Il paradosso, dunque, è che mentre aumentano le nostre capacità di intervenire sul vivente, si assottigliano gli strumenti per riflettere sul significato di quell’intervento. Non basta avere comitati etici.
Serve una nuova filosofia della soglia: quella che distingue il potere dal diritto, la progettazione dalla cura.
Il doppio inerte
Quando Hiroshi Ishiguro ha fatto salire sul palco il suo androide identico, la sala si è fatta silenziosa. Non per timore, ma per un senso improvviso di eccesso di somiglianza. Il doppio era perfetto, ma vuoto. Parlava, ma non dialogava. Imitava, ma non sbagliava. L’errore, assente, diventava improvvisamente necessario. Senza errore, niente apprendimento. Senza apprendimento, niente coscienza. Senza coscienza, niente alterità.
L’androide di Ishiguro non è minaccioso perché potrebbe sostituirci. Lo è perché ci costringe a riformulare ciò che intendiamo per essere umano. Non siamo tali perché parliamo, o apprendiamo. Siamo tali perché falliamo, perché tremiamo, perché siamo affetti da memoria. La macchina non dimentica, ma non ricorda. Ricordare, nell’umano, è un atto creativo, mai neutro.
E non c’è algoritmo che possa sopportare il peso di un ricordo doloroso.
L’etica dell’accesso
Chieko Asakawa, senza retorica né richiesta di indulgenza, ha demolito l’idea che la tecnologia sia neutrale. Non lo è. Lo è forse nel disegno, ma non nell’uso, né tantomeno nella distribuzione. La tecnologia è una politica dell’accesso. E chi ne resta fuori, oggi, non è semplicemente “escluso”: è invisibile.
La sua testimonianza è radicale: l’innovazione è tale solo se anticipa la pluralità. Non se la “gestisce”, ma se la incorpora sin dall’origine. Il futuro non può essere un’estensione del presente privilegiato. Deve essere un dispositivo di riequilibrio. L’accessibilità non è un’aggiunta gentile, ma il banco di prova della civiltà tecnologica.
C’è una frase che ha lasciato il segno: “Ho imparato a vivere in un mondo che non è stato progettato per me.”
È una dichiarazione di resistenza, ma anche di lucidità. Quante tecnologie, quanti algoritmi, quanti modelli di intelligenza sono progettati su un’idea unica e riduttiva di essere umano?
La vita come conflitto tra tempo e senso
Nel susseguirsi dei panel, si è delineato un conflitto non dichiarato ma onnipresente: quello tra la velocità della scoperta e la lentezza della comprensione. Le tecnologie accelerano, i sistemi regolatori arrancano, le categorie morali si svuotano. Eppure, la domanda che resta è una: a quale scopo tutto questo?
Il “futuro della vita” non è solo un orizzonte scientifico. È un interrogativo narrativo. Un racconto che si può ancora scrivere — o falsificare. La posta in gioco non è come evolveremo, ma se saremo capaci di reggere la contraddizione tra potenza e fragilità, tra autonomia e dipendenza, tra progresso e bisogno di senso.
Postludio: la vulnerabilità come fondamento
Alla fine, ciò che resta impresso di questo Nobel Dialogue non è una soluzione, ma una condizione: la vulnerabilità radicale del vivente. Non l’imperfezione come errore, ma come origine. Non la debolezza come problema, ma come terreno di legame. La macchina ottimizza. L’umano, quando è davvero tale, riconcilia.
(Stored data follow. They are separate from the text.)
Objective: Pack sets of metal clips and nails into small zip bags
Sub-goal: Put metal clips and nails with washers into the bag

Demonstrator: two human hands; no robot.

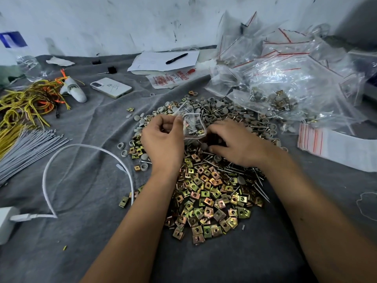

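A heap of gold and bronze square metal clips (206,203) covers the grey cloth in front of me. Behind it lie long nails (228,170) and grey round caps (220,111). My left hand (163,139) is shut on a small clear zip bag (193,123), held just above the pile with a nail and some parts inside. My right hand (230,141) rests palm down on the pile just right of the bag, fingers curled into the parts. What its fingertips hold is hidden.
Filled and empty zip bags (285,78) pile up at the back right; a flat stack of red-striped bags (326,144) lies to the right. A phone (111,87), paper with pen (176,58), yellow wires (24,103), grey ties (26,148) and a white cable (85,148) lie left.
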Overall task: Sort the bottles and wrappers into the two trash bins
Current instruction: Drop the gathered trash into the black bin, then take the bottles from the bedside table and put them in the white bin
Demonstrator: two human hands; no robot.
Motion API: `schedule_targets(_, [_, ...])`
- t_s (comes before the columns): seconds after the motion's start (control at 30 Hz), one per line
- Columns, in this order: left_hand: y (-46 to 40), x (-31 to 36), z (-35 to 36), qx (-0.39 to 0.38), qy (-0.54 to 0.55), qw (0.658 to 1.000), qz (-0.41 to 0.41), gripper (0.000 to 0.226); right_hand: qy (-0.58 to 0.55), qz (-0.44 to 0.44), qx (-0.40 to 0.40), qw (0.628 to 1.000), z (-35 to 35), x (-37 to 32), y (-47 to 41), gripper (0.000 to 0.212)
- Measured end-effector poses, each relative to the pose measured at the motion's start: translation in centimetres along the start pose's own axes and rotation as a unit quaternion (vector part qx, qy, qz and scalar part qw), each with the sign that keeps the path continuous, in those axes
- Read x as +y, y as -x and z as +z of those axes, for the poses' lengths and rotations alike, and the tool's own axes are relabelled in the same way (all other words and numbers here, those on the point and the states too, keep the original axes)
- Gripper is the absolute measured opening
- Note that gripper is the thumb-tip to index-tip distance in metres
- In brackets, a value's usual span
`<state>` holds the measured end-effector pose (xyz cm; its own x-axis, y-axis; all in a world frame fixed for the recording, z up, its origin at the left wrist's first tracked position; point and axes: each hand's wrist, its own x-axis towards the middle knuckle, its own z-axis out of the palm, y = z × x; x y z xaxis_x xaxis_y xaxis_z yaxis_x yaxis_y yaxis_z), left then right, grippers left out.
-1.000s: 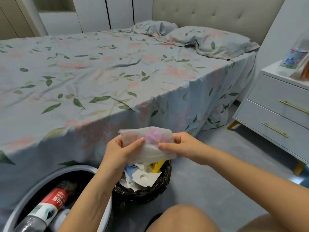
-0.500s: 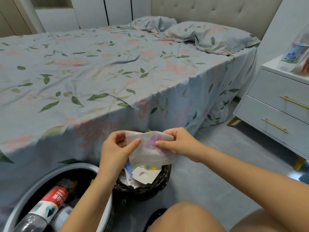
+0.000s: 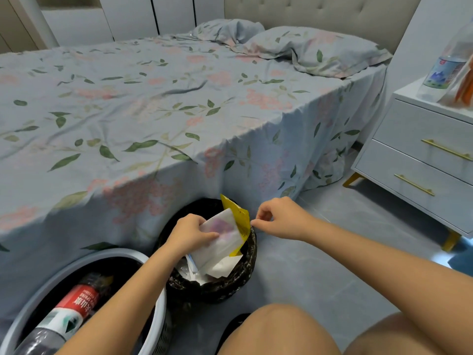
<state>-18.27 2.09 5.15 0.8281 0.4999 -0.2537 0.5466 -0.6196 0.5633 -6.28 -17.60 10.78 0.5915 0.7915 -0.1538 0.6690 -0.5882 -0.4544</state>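
Knees: bare, at the lower edge, nearest the camera.
Grey bin (image 3: 151, 298): round, smooth pale rim, dark inside; lower left, just beside the black bin.
Bottle (image 3: 69, 311): clear plastic, red label, lying on its side inside the grey bin.
Black bin (image 3: 245, 267): round, dark woven-looking wall; on the floor against the bed's draped sheet; holds white paper scraps.
Left hand (image 3: 190, 235): over the black bin's mouth; fingers curled closed, thumb on top, pinching the wrapper's upper left end.
Wrapper (image 3: 220, 240): thin, flat, white and translucent with a purple patch; tilted down into the black bin, lower end among the scraps, upper end between left thumb and fingers.
Yellow packet (image 3: 240, 216): glossy, stiff, upright behind the wrapper, standing above the rim.
Right hand (image 3: 279, 217): just right of the yellow packet, above the rim; fingers loosely curled, thumb and forefinger nearly together, holding nothing; apart from the wrapper.
Floor: smooth, grey.
Bed (image 3: 153, 103): grey-blue sheet, creased, leaf and pink flower print; two matching pillows; tufted headboard.
Nightstand (image 3: 419, 149): white, two drawers, gold bar handles and legs; a clear bottle and an orange-tinted bag on top.
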Motion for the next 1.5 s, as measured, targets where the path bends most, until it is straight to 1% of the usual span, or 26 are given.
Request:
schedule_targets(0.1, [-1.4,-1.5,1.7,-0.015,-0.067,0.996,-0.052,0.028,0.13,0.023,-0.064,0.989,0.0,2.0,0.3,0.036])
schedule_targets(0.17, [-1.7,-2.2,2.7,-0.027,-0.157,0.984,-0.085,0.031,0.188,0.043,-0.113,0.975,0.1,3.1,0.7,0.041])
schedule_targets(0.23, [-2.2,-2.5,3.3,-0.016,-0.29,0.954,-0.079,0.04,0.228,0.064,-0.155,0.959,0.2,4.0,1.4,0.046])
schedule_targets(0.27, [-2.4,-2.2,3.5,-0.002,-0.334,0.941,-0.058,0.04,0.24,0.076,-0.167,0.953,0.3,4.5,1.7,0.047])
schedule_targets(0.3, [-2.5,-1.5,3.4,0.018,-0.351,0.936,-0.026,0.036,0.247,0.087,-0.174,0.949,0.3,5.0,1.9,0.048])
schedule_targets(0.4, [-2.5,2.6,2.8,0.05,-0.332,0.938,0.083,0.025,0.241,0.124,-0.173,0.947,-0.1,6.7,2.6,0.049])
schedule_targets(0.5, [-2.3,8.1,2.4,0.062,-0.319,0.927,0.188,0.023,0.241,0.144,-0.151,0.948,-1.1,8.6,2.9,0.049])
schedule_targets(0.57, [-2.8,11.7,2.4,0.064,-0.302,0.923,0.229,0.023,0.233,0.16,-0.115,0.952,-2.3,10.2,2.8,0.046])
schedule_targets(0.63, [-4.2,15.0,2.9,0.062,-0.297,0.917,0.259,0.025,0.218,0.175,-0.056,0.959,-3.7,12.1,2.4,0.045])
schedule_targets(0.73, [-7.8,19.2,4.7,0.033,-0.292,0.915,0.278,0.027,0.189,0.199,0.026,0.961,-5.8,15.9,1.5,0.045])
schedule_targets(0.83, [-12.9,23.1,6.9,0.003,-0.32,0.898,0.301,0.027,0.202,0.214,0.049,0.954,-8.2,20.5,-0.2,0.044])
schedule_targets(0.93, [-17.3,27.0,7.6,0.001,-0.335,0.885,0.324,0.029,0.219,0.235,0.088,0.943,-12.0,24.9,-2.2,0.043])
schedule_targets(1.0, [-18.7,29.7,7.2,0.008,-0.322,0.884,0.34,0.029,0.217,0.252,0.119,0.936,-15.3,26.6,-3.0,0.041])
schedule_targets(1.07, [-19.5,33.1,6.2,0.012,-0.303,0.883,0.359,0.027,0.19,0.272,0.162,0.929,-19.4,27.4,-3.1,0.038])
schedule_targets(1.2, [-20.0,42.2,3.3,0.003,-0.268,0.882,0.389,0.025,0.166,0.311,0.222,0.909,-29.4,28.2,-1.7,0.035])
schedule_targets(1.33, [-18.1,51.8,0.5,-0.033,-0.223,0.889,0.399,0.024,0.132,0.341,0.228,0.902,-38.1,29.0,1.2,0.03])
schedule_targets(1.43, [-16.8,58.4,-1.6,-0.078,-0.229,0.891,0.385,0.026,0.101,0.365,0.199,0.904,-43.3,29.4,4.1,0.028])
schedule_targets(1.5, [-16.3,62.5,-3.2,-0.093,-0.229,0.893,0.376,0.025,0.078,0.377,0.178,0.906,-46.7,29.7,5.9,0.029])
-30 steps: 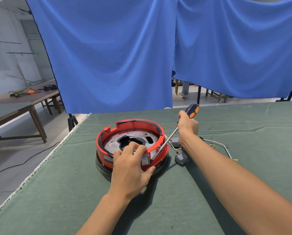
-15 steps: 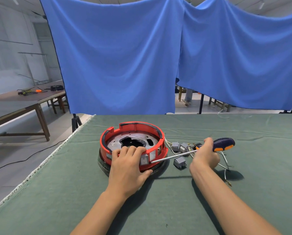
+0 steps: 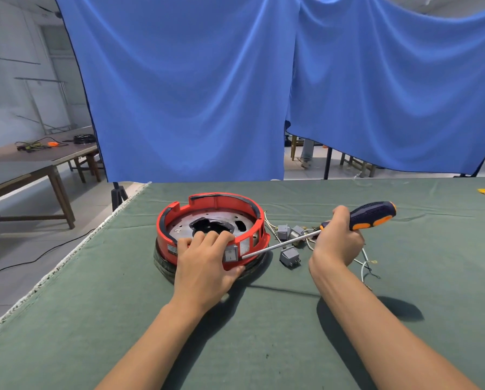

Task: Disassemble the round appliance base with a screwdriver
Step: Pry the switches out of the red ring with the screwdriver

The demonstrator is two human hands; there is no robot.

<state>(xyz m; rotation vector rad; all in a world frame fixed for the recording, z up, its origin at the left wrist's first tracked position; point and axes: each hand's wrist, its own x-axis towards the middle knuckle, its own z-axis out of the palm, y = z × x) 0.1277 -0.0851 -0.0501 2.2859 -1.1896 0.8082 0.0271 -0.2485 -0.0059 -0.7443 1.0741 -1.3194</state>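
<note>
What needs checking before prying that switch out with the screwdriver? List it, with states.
1. Base steadied: ok, left hand grips its near rim, fingers over the edge.
2. Screwdriver held firmly: ok, right hand wraps the handle.
3. Tip at the switch: ok, shaft lies low, tip just right of it.
4. Tip seated in a gap: cannot tell.
5. Left thumb away from the tip: not ok, it lies just below.
6. Loose grey parts away from the shaft: not ok, they lie under it.
</note>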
Forse è questa la nuova etica della conoscenza: un sapere che non si chiude nella predizione, ma si apre all’incertezza. Che non si fissa nell’efficienza, ma nell’interazione. Che non cerca di dominare la vita, ma di custodirla.
Il futuro non è scritto. Ma ogni decisione che prendiamo oggi scrive il modo in cui la vita verrà riconosciuta domani.
E non si tratta più solo di ciò che possiamo fare. Ma di ciò che — ancora — scegliamo di non fare.